Copy every line below precisely as it appears.

☆ ☆ ☆ ☆ ☆ ☆ ☆

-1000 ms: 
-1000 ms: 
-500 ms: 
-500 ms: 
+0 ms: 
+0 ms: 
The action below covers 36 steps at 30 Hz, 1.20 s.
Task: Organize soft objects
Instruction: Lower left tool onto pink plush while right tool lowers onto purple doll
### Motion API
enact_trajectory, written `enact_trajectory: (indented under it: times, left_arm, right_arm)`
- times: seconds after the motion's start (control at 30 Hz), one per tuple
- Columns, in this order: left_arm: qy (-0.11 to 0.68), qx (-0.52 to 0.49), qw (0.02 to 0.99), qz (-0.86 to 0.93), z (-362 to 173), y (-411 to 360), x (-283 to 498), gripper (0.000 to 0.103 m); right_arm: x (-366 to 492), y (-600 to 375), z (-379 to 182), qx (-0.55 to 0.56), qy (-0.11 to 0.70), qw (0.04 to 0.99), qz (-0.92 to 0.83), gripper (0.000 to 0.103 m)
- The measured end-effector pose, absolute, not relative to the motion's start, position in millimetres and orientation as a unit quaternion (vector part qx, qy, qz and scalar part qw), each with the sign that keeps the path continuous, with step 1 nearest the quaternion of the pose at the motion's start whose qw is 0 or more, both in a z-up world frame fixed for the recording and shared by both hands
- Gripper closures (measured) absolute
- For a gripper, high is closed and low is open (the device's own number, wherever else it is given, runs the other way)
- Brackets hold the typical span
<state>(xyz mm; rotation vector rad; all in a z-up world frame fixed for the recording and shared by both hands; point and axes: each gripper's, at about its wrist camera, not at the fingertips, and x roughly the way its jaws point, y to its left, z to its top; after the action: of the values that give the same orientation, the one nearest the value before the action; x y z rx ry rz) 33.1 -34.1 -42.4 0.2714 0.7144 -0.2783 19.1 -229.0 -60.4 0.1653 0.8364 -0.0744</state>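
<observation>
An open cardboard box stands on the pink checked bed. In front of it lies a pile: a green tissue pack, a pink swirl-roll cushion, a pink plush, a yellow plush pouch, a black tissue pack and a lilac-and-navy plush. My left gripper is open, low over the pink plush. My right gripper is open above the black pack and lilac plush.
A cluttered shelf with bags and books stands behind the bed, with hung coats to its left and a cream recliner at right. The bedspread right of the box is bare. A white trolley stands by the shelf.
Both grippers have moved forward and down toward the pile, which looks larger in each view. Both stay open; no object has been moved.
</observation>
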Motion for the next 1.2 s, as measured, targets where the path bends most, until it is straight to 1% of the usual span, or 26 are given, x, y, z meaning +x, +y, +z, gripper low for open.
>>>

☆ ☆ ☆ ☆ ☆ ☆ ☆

WORKED SOLUTION:
-1000 ms: 
-1000 ms: 
-500 ms: 
-500 ms: 
+0 ms: 
+0 ms: 
The action below covers 36 steps at 30 Hz, 1.20 s.
Task: Organize soft objects
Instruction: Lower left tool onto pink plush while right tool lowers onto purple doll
### Motion API
enact_trajectory, written `enact_trajectory: (indented under it: times, left_arm, right_arm)`
- times: seconds after the motion's start (control at 30 Hz), one per tuple
- Columns, in this order: left_arm: qy (-0.11 to 0.68), qx (-0.52 to 0.49), qw (0.02 to 0.99), qz (-0.86 to 0.93), z (-362 to 173), y (-411 to 360), x (-283 to 498), gripper (0.000 to 0.103 m); right_arm: x (-366 to 492), y (-600 to 375), z (-379 to 182), qx (-0.55 to 0.56), qy (-0.11 to 0.70), qw (0.04 to 0.99), qz (-0.92 to 0.83), gripper (0.000 to 0.103 m)
- The measured end-effector pose, absolute, not relative to the motion's start, position in millimetres and orientation as a unit quaternion (vector part qx, qy, qz and scalar part qw), each with the sign that keeps the path continuous, with step 1 nearest the quaternion of the pose at the motion's start whose qw is 0 or more, both in a z-up world frame fixed for the recording and shared by both hands
- Gripper closures (measured) absolute
- For a gripper, high is closed and low is open (the device's own number, wherever else it is given, runs the other way)
- Brackets hold the typical span
<state>(xyz mm; rotation vector rad; all in a z-up world frame fixed for the recording and shared by both hands; point and axes: each gripper's, at about its wrist camera, not at the fingertips, and x roughly the way its jaws point, y to its left, z to its top; after the action: of the values that give the same orientation, the one nearest the value before the action; x y z rx ry rz) 33.1 -34.1 -42.4 0.2714 0.7144 -0.2783 19.1 -229.0 -60.4 0.1653 0.8364 -0.0744</state>
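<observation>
An open cardboard box stands on the pink checked bed. In front of it lies a pile: a green tissue pack, a pink swirl-roll cushion, a pink plush, a yellow plush pouch, a black tissue pack and a lilac-and-navy plush. My left gripper is open, low over the pink plush. My right gripper is open above the black pack and lilac plush.
A cluttered shelf with bags and books stands behind the bed, with hung coats to its left and a cream recliner at right. The bedspread right of the box is bare. A white trolley stands by the shelf.
Both grippers have moved forward and down toward the pile, which looks larger in each view. Both stay open; no object has been moved.
</observation>
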Motion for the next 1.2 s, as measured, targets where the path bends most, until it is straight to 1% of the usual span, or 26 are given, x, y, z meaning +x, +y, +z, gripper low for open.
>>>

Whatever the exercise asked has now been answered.